Microsoft and Ballmer not getting the iPad - CoryOndrejka
http://arstechnica.com/microsoft/news/2010/07/ballmer-and-microsoft-still-doesnt-get-the-ipad.ars

======
todayiamme
This is slightly off topic, but Ballmer has to be crazy to overlook the
strengths they have. Microsoft owns Amalga (see:
<http://en.wikipedia.org/wiki/Microsoft_Amalga>) which is an information
retrieval tool for hospitals that ER doctors to reduce the time spent on
searching for information.

Now let's take a step back and see what it is.

It's a tool which has the ability to manage _40 TB_ of data in _real time_ and
provide more than _12000_ pieces of data for each patient.

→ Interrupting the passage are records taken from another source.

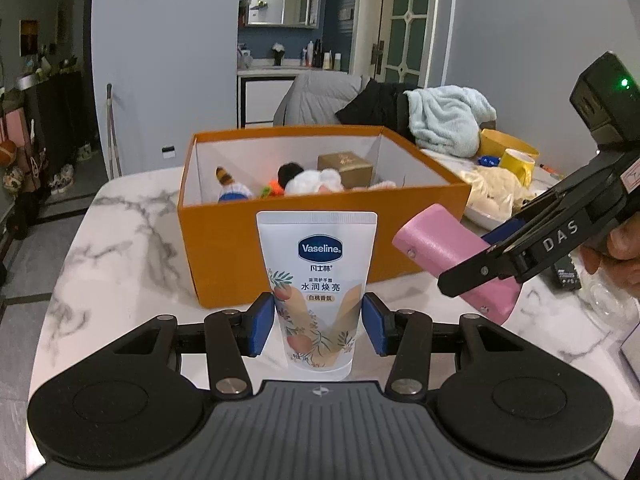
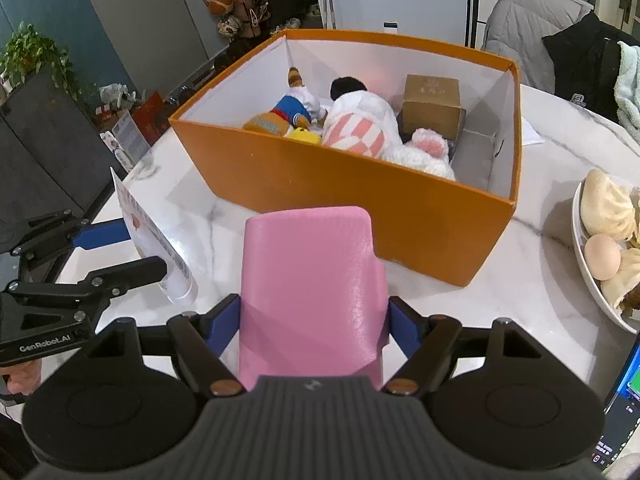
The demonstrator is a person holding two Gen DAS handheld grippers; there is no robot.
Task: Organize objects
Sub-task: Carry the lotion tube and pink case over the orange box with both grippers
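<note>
Holding two things at once, you have the left gripper (image 1: pixel 319 322) clamped on the Vaseline tube (image 1: pixel 316 280), blue pads pressed on its lower sides, cap end toward the camera. The right gripper (image 2: pixel 314 324) is clamped on the pink case (image 2: pixel 312 280), jaws standing wide around it. Both items hang above the counter (image 1: pixel 120 248), short of the orange box (image 2: pixel 360 208), which sits just ahead of both sets of jaws.

Risks from here:
- Tube is soft and tapered, gripped low. Squeeze harder and it may bulge or slide out toward the cap; tilt it and it may swing.
- Pink case sticks far out past the jaws. Its free end could catch the box's near wall if you go in low.
- Your two grippers are near each other; in the left view the pink case hangs just right of the tube. Moving both to the box together could knock them.
- Box already holds plush toys (image 2: pixel 360 132) and a gold carton (image 2: pixel 430 104); a drop may land on top and roll.
- Plate of buns (image 2: pixel 608 216) sits right of the right jaws, so a wide swing could clip it.
</note>
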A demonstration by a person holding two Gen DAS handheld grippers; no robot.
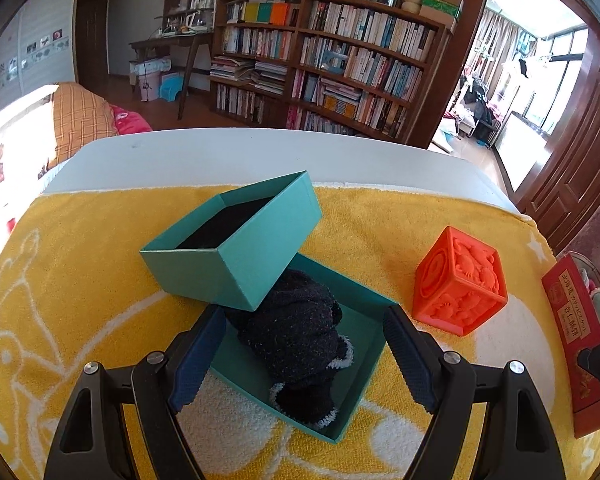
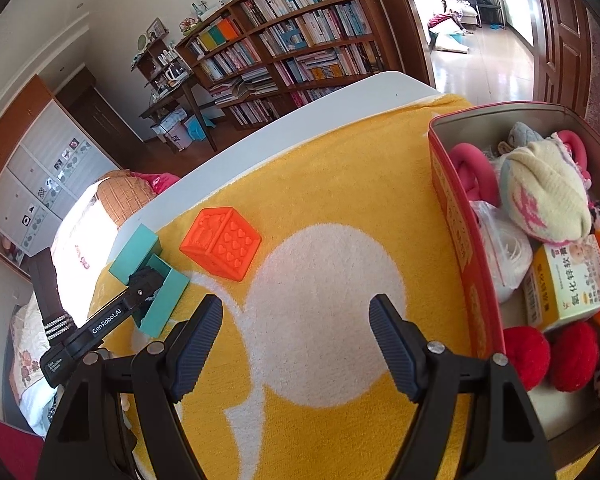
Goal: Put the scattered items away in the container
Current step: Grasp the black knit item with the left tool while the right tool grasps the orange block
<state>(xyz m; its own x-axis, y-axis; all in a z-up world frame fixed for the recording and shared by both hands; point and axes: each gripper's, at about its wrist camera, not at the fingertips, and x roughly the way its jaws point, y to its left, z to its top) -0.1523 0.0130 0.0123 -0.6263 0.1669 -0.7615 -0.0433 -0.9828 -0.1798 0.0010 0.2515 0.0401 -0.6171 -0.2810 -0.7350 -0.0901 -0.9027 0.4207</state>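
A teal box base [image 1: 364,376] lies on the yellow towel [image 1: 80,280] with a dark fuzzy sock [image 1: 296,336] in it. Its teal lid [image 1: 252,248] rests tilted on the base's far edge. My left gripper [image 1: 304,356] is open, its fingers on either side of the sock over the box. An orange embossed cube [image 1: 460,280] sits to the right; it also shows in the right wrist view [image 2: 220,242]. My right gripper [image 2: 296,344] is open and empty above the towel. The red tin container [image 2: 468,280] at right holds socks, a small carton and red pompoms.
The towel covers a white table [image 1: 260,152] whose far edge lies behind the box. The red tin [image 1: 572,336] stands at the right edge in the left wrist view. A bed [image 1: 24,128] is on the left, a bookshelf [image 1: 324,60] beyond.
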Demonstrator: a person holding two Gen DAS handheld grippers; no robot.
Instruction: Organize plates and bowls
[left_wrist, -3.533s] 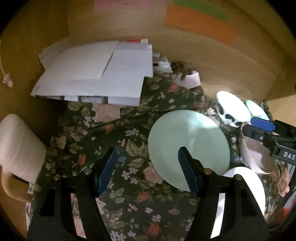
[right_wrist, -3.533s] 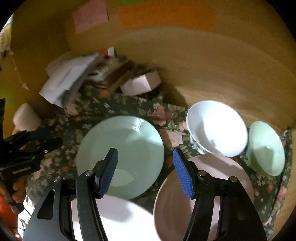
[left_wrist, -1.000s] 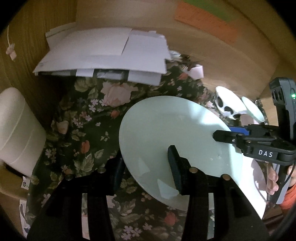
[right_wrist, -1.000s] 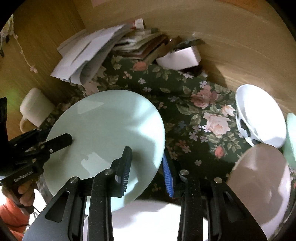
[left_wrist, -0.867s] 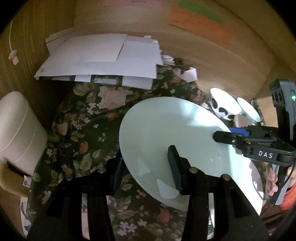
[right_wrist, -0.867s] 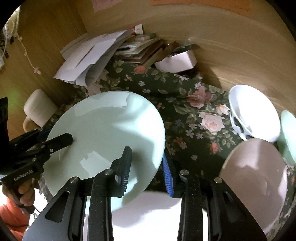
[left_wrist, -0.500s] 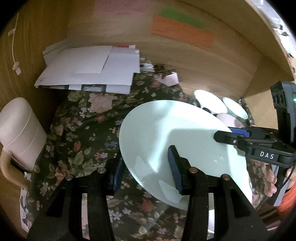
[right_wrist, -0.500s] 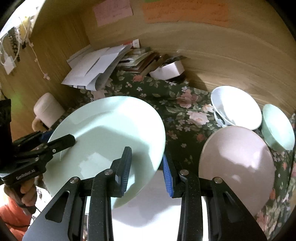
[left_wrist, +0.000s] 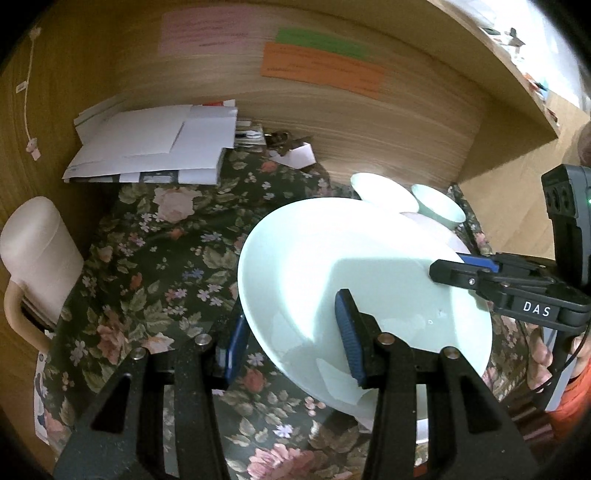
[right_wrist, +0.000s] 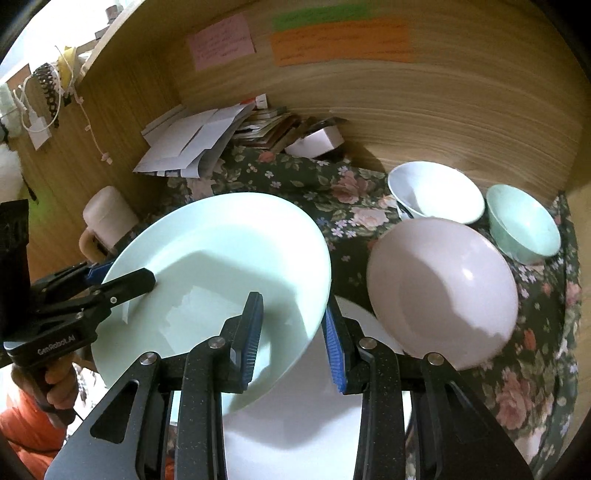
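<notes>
The pale green plate hangs tilted above the floral cloth, face up, far rim raised. The left gripper clamps its left rim and the right gripper its right, over a white plate.

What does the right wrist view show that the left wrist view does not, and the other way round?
Only the right wrist view shows the white plate lying under the lifted one, and the pink bowl in full; in the left view that bowl is mostly hidden. Only the left wrist view shows the floral cloth running bare to its left edge. Both show the pale green plate clamped at opposite rims by the left claw and right claw, the white bowl, the green bowl, the cream mug and the paper pile.
</notes>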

Can you imagine how
rich a resource that is?

Let's say that microsoft invests considerably in a centralized server and
continuously mines the data coming in and strips patient data live to the bare
minimum the ER doctor needs to see. Moreover, what if they see trends in what
is happening in an entire city, before people even realize it and alert the
authorities to prepare before some wave hits. Imagine if they could work with
people to reduce costs by mining this truckloads of data in real time. Why are
they aping Apple? Why?

Microsoft had IBM's "A Smarter Planet" initiative before the latter even
dreamed of it, but did they even know about it?

It's the proverbial story; don't look where you can't go or you'll miss the
riches below. They have some absolutely amazing gems locked up in the research
labs that can change entire industries if leveraged in the right way.
Moreover, Microsoft has the might to do it.

They don't need an iPad killer they need a Microsoft Executive Killer(tm).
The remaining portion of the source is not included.